Sinar-X merupakan salah satu versi cahaya yang lebih kuat dari cahaya yang biasa dilihat oleh mata kita. Sinar-X ini unik. Ia bisa menembus benda-benda yang ada di sekitar kita, seperti kayu maupun plastik. Cahaya yang biasa kita tahu tidak bisa menembus benda apapun. Sinar-X bisa punya daya tembus yang hebat karena memiliki energi yang lebih besar.
Kemampuan menembus benda ini sangat berguna untuk kehidupan. Contohnya, sinar-X bisa bergerak menembus kulit dan otot manusia. Karena itu, para dokter bisa melihat tulang yang ada di dalam tubuh.
Sinar-X juga digunakan untuk mempelajari benda-benda kosmik. Di rumah sakit, sinar-X memperlihatkan siluet tulang kita sendiri. Tapi di astronomi, kita justru memotret benda yang menciptakan sinar-X.
Foto yang ditampilkan adalah foto Pluto, si planet kerdil yang berada di area terluar Tata Surya. Foto di sebelah kiri memperlihatkan Pluto dalam cahaya normal atau cahaya kasatmata yang biasa dilihat mata kita. Di sebelah kanan ada gumpalan biru yang tak lain adalah cahaya sinar-X dari Pluto.
Fakta bahwa Pluto bisa memancarkan sinar-X, memang mengejutkan. Ya, karena dunia batuan yang dingin seperti Pluto seharusnya tidak bisa menghasilkan sinar-X. Menurut para ilmuwan, sinar-X yang terbentuk dari Pluto ini punya kaitan dengan Matahari.
Matahari tidak hanya memberikan cahaya dan panas, tapi juga aliran partikel yang mengalir dari Matahari.

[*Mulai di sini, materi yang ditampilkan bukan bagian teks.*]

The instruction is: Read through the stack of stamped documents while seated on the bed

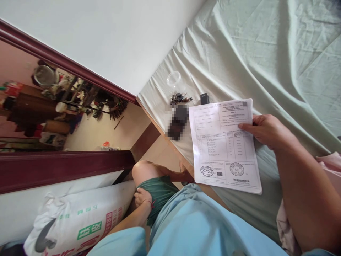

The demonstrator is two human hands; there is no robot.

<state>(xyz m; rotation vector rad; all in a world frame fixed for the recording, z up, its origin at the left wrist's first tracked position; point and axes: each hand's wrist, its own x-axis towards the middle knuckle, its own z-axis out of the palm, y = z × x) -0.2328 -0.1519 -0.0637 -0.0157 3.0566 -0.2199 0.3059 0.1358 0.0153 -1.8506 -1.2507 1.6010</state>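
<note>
My right hand [271, 131] grips a stack of printed paper sheets [213, 149] by its upper right edge, thumb on top and fingers behind. The front page carries a table, two round stamps and a barcode. My left hand [144, 198] lies on the green shorts [157, 192] over my thigh, near the knee, with its fingers loosely bent and no object seen in it. Just beyond the paper's top edge sit a small black box-like item [204, 99], a bunch of keys [179, 98] and a clear plastic cup [175, 81]. A dark item beside them is blurred out.
A pale green sheet [255, 53] covers the bed. On the left, a white sack [87, 217] with green and red print leans by a maroon-trimmed doorway [66, 167]. Through it appear a pot [45, 75] and clutter. A pink cloth [330, 165] lies at right.
</note>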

Ketika partikel-partikel dari Matahari bertemu dengan atmosfer Pluto, terbentuklah sinar-X.
Tapi, Pluto itu letaknya sangat jauh. Sekitar enam miliar kilometer dari Matahari. Untuk bisa tiba di Bumi, cahaya butuh waktu 5 jam untuk melakukan perjalanan dari Pluto. Pada jarak sejauh itu partikel yang mencapai Pluto tidak cukup banyak untuk bisa menjelaskan mengapa cahaya sinar-X dari Pluto sangat terang.
Butuh foto sinar-X dari Pluto yang lebih baik dan lebih detail untuk memecahkan misteri tersebut. Tapi ada satu penjelasan yang memungkinkan yakni, Pluto dibuntuti oleh ekor gas panjang seperti pada komet.